The meaning of the word
‘ I N T E R C E S S I O N .’
The benefits of this intercession of Christ. Its perpetuity..
He ever liveth to make intercession. The persons who are interested in it.


By J O H N.B U N Y A N.


Published by E. Chandler, J. Wilson,
and C. Doe, 1692.
Published four years after John Bunyan’s death.

Edited by George Offor.

Advertisement by the Editor.

However strange it may appear, it is a solemn fact, that the heart of man, unless prepared by a sense of the exceeding sinfulness of sin, rejects Christ as a complete Saviour. The pride of human nature will not suffer it to fall, as helpless and utterly undone, into the arms of Divine mercy. Man prefers a partial Saviour; one who had done so much, that, with the sinner’s aid, the work might be completed.

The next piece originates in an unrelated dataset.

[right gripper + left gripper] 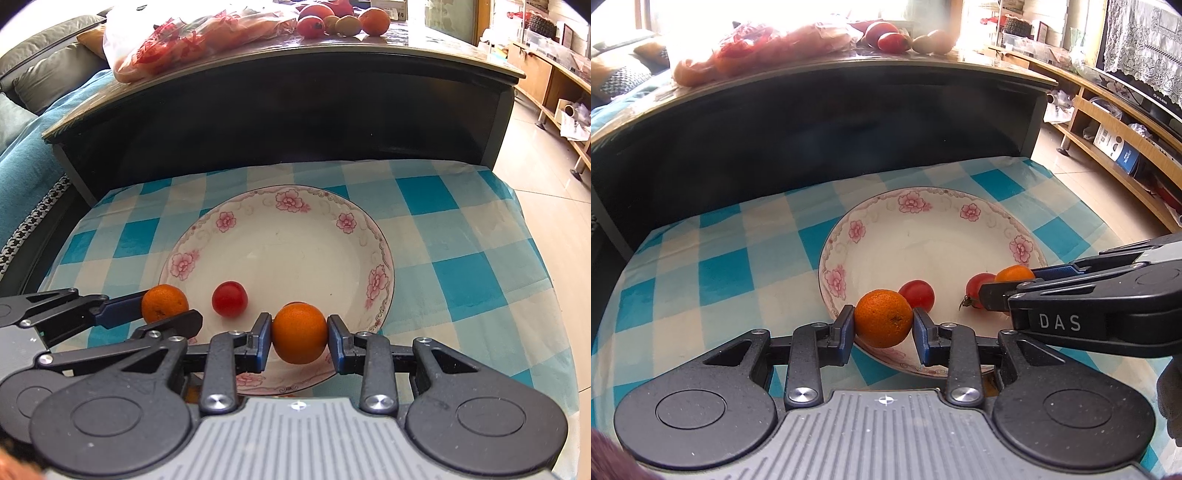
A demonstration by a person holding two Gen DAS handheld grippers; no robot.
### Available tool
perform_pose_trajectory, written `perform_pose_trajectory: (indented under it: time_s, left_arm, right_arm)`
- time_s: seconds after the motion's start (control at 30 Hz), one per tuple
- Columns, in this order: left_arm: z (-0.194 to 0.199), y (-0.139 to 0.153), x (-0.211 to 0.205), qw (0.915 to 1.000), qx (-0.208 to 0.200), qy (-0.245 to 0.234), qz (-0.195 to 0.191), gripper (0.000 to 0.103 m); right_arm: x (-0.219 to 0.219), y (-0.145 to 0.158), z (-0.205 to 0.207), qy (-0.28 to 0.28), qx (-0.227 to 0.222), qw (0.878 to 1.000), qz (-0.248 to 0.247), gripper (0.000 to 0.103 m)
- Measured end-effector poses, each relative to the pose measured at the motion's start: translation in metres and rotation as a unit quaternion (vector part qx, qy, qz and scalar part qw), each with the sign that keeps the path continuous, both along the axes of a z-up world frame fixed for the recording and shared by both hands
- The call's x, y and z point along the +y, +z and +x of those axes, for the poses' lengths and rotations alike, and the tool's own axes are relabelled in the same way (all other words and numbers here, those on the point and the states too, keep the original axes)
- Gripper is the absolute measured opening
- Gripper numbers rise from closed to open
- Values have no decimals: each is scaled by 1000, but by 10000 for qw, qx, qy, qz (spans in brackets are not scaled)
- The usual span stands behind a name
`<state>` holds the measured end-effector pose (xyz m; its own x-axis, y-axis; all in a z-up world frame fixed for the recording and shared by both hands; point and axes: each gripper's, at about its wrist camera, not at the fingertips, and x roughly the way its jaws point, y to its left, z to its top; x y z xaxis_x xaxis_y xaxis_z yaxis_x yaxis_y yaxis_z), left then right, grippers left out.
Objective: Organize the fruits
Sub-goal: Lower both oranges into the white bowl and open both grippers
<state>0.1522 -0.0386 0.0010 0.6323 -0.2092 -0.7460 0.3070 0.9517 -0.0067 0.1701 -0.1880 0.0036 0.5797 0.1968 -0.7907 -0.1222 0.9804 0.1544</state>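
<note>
A white plate (923, 236) with pink flowers on its rim sits on the blue checked cloth; it also shows in the right wrist view (280, 240). My left gripper (883, 325) is shut on a small orange (882, 323) over the plate's near rim. My right gripper (299, 334) is shut on another small orange (300, 332) over the near rim; it enters the left wrist view (1004, 291) from the right. Two cherry tomatoes (918, 293) (977, 288) lie in the plate; one (229, 298) shows clearly in the right wrist view.
A dark raised table edge (849, 110) stands behind the cloth, with a plastic bag (192, 40) of fruit and loose fruits (332, 20) on top. A wooden shelf unit (1126, 122) runs along the right. The cloth's right edge (546, 295) drops to the floor.
</note>
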Motion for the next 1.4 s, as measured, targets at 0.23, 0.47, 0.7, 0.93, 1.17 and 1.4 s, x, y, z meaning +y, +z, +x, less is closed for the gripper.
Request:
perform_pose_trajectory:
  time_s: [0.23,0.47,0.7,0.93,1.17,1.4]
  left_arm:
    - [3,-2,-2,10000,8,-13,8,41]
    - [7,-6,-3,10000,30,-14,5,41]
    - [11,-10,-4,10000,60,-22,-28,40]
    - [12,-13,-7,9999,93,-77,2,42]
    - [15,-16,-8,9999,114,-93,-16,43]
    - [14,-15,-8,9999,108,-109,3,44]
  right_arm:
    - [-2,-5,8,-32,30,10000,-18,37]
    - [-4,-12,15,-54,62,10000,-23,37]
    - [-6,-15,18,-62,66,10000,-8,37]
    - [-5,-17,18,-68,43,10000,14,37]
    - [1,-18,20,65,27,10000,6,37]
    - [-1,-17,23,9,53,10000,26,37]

No such were the opinions of John Bunyan; the furnace of sharp conviction had burnt up this proud dross; he believed the testimony of Scripture, that from the crown of the head to the soles of the feet all nature is corrupted; so that out of the unsanctified heart of man proceed evil thoughts, murders, and the sad catalogue of crimes which our Lord enumerates, and which defile our best efforts after purity of heart and life. No sinner will ever totally rely upon the Saviour until he is sensible of his own perishing state; hanging by the brittle thread of life over the yawning gulf of perdition; sinking in that sin which will swallow him up in those awful torments which await the transgressor; feeling that sin has fitted him as stubble for the fire; then it is that the cry proceeds from his heart, Lord, save, I perish; and then, and not till then, are we made willing to receive ‘Christ as a complete Saviour’ to the uttermost, not of his ability, but of our necessity. This was the subject of all Mr. Bunyan’s writings, and, doubtless, of all his preaching. It was to direct sinners to the Lamb of God, who alone can take away sin. This little treatise was one of those ten ‘excellent manuscripts’ which, at Bunyan’s decease, were found prepared for the press. It was first published in 1692, by his friends E. Chandler, J. Wilson, and C. Doe.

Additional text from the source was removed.